_WORK ITEM_
Drop the images, then output the listing exactly.

_SUPPLIED DATA_
---------------

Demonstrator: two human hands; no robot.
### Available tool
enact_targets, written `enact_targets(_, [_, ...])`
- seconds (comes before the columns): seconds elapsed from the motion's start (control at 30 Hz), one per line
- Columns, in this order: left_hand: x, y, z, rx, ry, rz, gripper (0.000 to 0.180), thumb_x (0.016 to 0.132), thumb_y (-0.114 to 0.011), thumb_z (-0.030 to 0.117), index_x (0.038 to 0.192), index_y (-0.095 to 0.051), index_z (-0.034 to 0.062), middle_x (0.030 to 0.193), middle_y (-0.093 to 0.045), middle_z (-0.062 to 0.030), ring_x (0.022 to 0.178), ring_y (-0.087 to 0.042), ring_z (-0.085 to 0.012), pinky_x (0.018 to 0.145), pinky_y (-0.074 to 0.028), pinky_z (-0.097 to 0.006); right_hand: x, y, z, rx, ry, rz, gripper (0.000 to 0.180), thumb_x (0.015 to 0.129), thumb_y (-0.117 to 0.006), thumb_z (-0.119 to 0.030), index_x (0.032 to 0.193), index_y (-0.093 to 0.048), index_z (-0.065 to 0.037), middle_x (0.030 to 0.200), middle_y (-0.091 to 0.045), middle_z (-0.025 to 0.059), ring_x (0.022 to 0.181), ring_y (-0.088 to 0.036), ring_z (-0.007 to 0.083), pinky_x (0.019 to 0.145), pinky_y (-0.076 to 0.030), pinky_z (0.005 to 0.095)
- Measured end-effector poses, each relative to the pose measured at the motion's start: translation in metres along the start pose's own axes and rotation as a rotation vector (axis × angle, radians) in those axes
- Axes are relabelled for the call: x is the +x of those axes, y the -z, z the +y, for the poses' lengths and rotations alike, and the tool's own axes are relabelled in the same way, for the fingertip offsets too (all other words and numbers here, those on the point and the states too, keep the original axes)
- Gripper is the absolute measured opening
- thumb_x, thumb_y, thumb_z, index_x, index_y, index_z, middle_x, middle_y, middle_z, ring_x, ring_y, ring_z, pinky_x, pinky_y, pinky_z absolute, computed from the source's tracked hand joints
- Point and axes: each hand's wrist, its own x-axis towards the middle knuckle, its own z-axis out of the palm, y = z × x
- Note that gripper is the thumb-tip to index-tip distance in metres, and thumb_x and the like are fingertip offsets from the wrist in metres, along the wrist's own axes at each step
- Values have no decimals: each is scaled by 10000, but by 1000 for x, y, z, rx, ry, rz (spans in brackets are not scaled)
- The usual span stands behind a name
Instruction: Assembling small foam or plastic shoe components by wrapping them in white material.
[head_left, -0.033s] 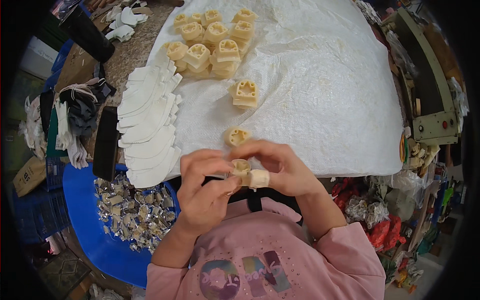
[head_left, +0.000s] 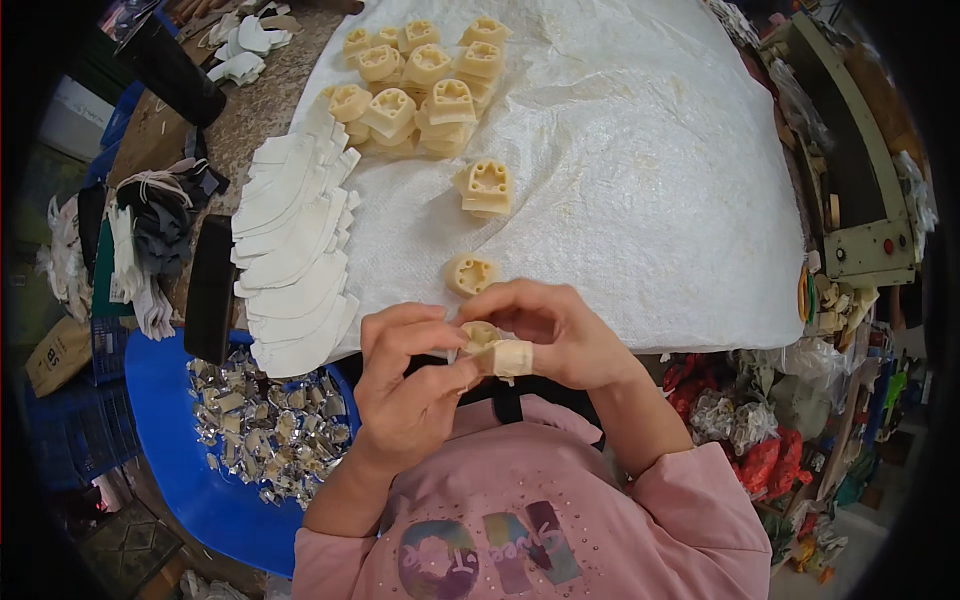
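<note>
My left hand point(head_left: 405, 385) and my right hand point(head_left: 560, 335) meet at the near edge of the table, both pinching one small cream plastic part point(head_left: 480, 334). A pale tape wrap point(head_left: 512, 357) covers my right thumb. Just beyond my fingers a round cream part point(head_left: 470, 273) lies on the white woven cloth point(head_left: 650, 180). A squarer cream part point(head_left: 485, 188) sits farther out, and a pile of similar cream parts point(head_left: 420, 75) is heaped at the far edge.
A fanned stack of white curved pieces point(head_left: 295, 260) lies along the cloth's left side, beside a black block point(head_left: 210, 290). A blue tub point(head_left: 170, 440) with several silvery metal bits point(head_left: 255, 425) stands at my lower left. A green machine point(head_left: 860, 200) borders the right.
</note>
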Motion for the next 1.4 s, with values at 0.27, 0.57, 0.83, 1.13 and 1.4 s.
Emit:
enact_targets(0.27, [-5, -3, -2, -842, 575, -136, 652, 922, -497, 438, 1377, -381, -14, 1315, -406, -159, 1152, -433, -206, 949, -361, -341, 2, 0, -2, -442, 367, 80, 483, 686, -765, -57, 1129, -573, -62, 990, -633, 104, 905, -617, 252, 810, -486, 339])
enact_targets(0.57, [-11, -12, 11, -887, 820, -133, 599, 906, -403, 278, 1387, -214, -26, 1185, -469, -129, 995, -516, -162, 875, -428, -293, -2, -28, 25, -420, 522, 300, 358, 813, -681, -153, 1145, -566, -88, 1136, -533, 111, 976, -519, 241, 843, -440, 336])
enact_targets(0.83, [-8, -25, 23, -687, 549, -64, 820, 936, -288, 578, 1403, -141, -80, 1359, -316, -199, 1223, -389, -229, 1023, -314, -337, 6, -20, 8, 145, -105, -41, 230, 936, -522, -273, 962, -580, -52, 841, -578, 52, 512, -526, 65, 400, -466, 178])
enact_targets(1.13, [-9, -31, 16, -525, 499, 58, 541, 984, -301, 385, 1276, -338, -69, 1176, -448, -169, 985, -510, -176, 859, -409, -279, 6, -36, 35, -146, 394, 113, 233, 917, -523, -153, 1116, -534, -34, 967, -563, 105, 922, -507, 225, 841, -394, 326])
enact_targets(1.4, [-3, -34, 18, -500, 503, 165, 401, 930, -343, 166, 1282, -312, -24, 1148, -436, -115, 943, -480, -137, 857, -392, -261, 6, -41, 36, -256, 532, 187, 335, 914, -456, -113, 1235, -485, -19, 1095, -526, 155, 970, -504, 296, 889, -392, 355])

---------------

_EXPECTED ANSWER_
Demonstrator: two human hands; no robot.
### Available tool
enact_targets, written `enact_targets(_, [_, ...])`
- seconds (comes before the columns): seconds elapsed from the motion's start (control at 30 Hz), one per line
- Columns, in this order: left_hand: x, y, z, rx, ry, rz, gripper (0.000 to 0.180), thumb_x (0.016 to 0.132), thumb_y (-0.114 to 0.011), thumb_z (-0.030 to 0.117), index_x (0.038 to 0.192), index_y (-0.095 to 0.051), index_z (-0.034 to 0.062), middle_x (0.030 to 0.193), middle_y (-0.093 to 0.045), middle_z (-0.062 to 0.030), ring_x (0.022 to 0.178), ring_y (-0.087 to 0.042), ring_z (-0.085 to 0.012), pinky_x (0.018 to 0.145), pinky_y (-0.074 to 0.028), pinky_z (-0.097 to 0.006); right_hand: x, y, z, rx, ry, rz, gripper (0.000 to 0.180), thumb_x (0.015 to 0.129), thumb_y (-0.117 to 0.006), thumb_z (-0.119 to 0.030), index_x (0.032 to 0.193), index_y (-0.093 to 0.048), index_z (-0.065 to 0.037), middle_x (0.030 to 0.200), middle_y (-0.091 to 0.045), middle_z (-0.025 to 0.059), ring_x (0.022 to 0.181), ring_y (-0.088 to 0.036), ring_z (-0.007 to 0.083), pinky_x (0.019 to 0.145), pinky_y (-0.076 to 0.030), pinky_z (0.005 to 0.095)
- Measured end-effector poses, each relative to the pose measured at the motion's start: translation in metres along the start pose's own axes and rotation as a rotation vector (axis × angle, radians) in those axes
- Axes are relabelled for the call: x is the +x of those axes, y the -z, z the +y, for the poses' lengths and rotations alike, and the tool's own axes are relabelled in the same way, for the fingertip offsets too (all other words and numbers here, those on the point and the states too, keep the original axes)
- Gripper is the absolute measured opening
- thumb_x, thumb_y, thumb_z, index_x, index_y, index_z, middle_x, middle_y, middle_z, ring_x, ring_y, ring_z, pinky_x, pinky_y, pinky_z absolute, computed from the source's tracked hand joints
- Point and axes: each hand's wrist, its own x-axis towards the middle knuckle, its own z-axis out of the palm, y = z × x
- Note that gripper is the thumb-tip to index-tip distance in metres, and thumb_x and the like are fingertip offsets from the wrist in metres, along the wrist's own axes at each step
- Values have no decimals: each is scaled by 10000, but by 1000 for x, y, z, rx, ry, rz (spans in brackets are not scaled)
- The usual span stands behind a name
Instruction: Assembling small foam or plastic shoe components by wrapping them in white material.
[head_left, -0.033s] 
[head_left, +0.000s] 
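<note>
My left hand point(head_left: 405, 385) and my right hand point(head_left: 560, 335) meet at the near edge of the table, both pinching one small cream plastic part point(head_left: 480, 334). A pale tape wrap point(head_left: 512, 357) covers my right thumb. Just beyond my fingers a round cream part point(head_left: 470, 273) lies on the white woven cloth point(head_left: 650, 180). A squarer cream part point(head_left: 485, 188) sits farther out, and a pile of similar cream parts point(head_left: 420, 75) is heaped at the far edge.
A fanned stack of white curved pieces point(head_left: 295, 260) lies along the cloth's left side, beside a black block point(head_left: 210, 290). A blue tub point(head_left: 170, 440) with several silvery metal bits point(head_left: 255, 425) stands at my lower left. A green machine point(head_left: 860, 200) borders the right.
</note>
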Motion for the next 1.4 s, with values at 0.27, 0.57, 0.83, 1.13 and 1.4 s.
Emit:
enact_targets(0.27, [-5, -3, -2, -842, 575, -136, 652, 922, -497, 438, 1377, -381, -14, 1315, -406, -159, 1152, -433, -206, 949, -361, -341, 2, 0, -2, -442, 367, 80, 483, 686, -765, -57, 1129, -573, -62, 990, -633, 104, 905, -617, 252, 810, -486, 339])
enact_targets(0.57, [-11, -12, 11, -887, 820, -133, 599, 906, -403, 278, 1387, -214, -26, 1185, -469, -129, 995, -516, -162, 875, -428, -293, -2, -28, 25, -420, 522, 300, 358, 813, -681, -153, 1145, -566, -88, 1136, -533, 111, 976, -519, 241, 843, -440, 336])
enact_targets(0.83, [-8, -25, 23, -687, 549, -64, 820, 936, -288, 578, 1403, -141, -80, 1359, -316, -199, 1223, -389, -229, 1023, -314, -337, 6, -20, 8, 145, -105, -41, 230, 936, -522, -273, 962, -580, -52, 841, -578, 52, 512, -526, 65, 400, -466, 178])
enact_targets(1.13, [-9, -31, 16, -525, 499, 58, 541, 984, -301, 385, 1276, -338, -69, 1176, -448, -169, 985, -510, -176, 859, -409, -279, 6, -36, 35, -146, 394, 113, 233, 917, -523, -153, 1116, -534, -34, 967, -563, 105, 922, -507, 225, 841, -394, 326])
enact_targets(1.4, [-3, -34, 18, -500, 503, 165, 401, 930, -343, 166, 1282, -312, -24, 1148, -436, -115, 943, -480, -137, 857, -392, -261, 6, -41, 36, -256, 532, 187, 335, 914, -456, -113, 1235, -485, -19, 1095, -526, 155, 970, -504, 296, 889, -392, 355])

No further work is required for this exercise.